Draft projection: Round 3
6. Trai Turner, LSU: Turner is a limited player, but he's very good at what he does well, which is taking defenders and rocking them back with impressive strength. He projects best as a right guard in the NFL because he struggles with his footwork when pulling, and he's not the most agile fellow, though he clocked in under five seconds when running his 40 at the scouting combine standing 6-3, 310. But he'd be a major asset for any right-handed, run-heavy NFL team.
Draft projection: Round 3-4
7. Kadeem Edwards, Tennessee State: Some have Edwards lower due to strength of competition, but when you isolate his skillset and project him as a developmental prospect in the NFL, there's a lot to be excited about. The first player from his school to be invited to the Senior Bowl since Dominique Rodgers-Cromartie in 2008, Edwards held his own in Mobile, Ala. And when you look at his tape, you see what you want to see from a small-school player -- complete dominance against lesser opponents. Edwards drives forward with impressive strength (though he needs to be more consistent with his pad level). He has nice footwork and an impressive hand-strike when pass-blocking, and he's agile enough to move from one defender to another when in a zone concept. And if you're into the whole "student-athlete" thing ... well, Edwards made the President's List, the All-OVC Academic Team and became a National Football Foundation Student Athlete. NFL teams that dig deeper to find players from less prominent programs will be all over Edwards in the middle rounds, and they should be.

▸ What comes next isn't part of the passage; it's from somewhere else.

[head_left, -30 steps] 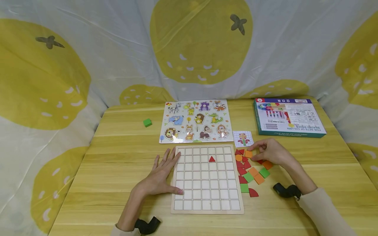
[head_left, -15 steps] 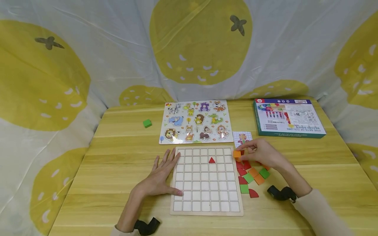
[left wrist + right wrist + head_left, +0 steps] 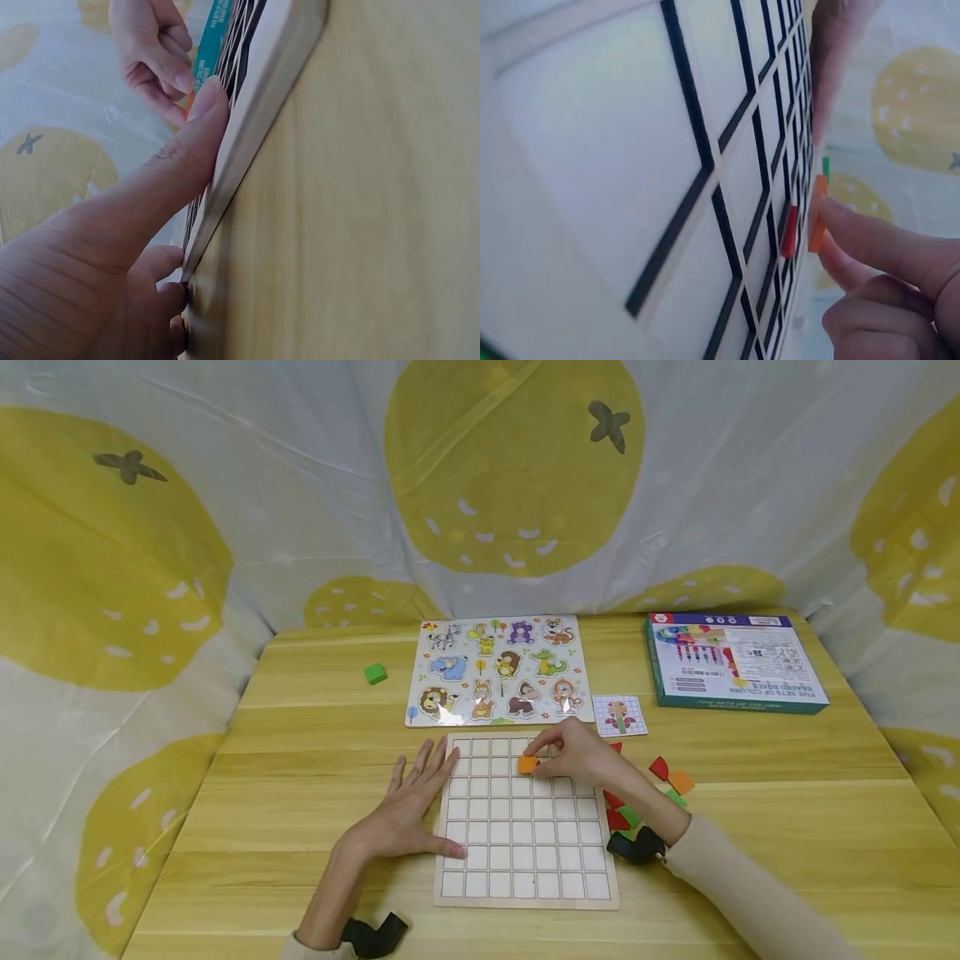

Draft projection: Round 3-4
8. Brandon Thomas, Clemson:* Thomas unquestionably has the pure athleticism to play NFL guard in any scheme, and at 6-3, 317, that's where he best projects. He played nine games at guard in college, and that's where they wanted to see him at the Senior Bowl. But when he makes that transition, he'll need to be more aggressive with his hands -- he tends to lose contact with defenders at times, and I'd like to see him use more of his power by getting under pads and pushing people back. If you want a guard who can move from gap to gap, pull with agility and kick-slide in pass pro, Thomas is an interesting prospect.
Draft projection: Round 4
9. Anthony Steen, Alabama: Steen will be drafted because he logged 36 starts in three seasons for a premier program, and he shows all the technical and mechanical efficiency one would expect. But there are limitations that will likely push him to the third day -- he was a right guard for the Crimson Tide, and he lacks the kind of power and agility most left guards have in the NFL. Steen is a relatively ready-made player with a low ceiling, and there's nothing wrong with that, as long as the team drafting him understands what it's getting -- and what it's not.
Draft projection: Round 6-7
10. Jon Halapio, Florida: Of all the draftable guards I've watched this year, Halapio has the most frustrating divide between potential and output. At 6-4, 323, he has all the physical traits to be a dominant guard at any level, but he has some pretty serious spatial awareness issues (I've seen him get flat-out lost at the line of scrimmage when following a block), and he gives up inside pressure to elite competition too easily. Florida's offense was a hot mess last season, and Halapio's issues could well be related to coaching. In that case, some NFL team looking to put in the work will have its right guard of the future in Halapio.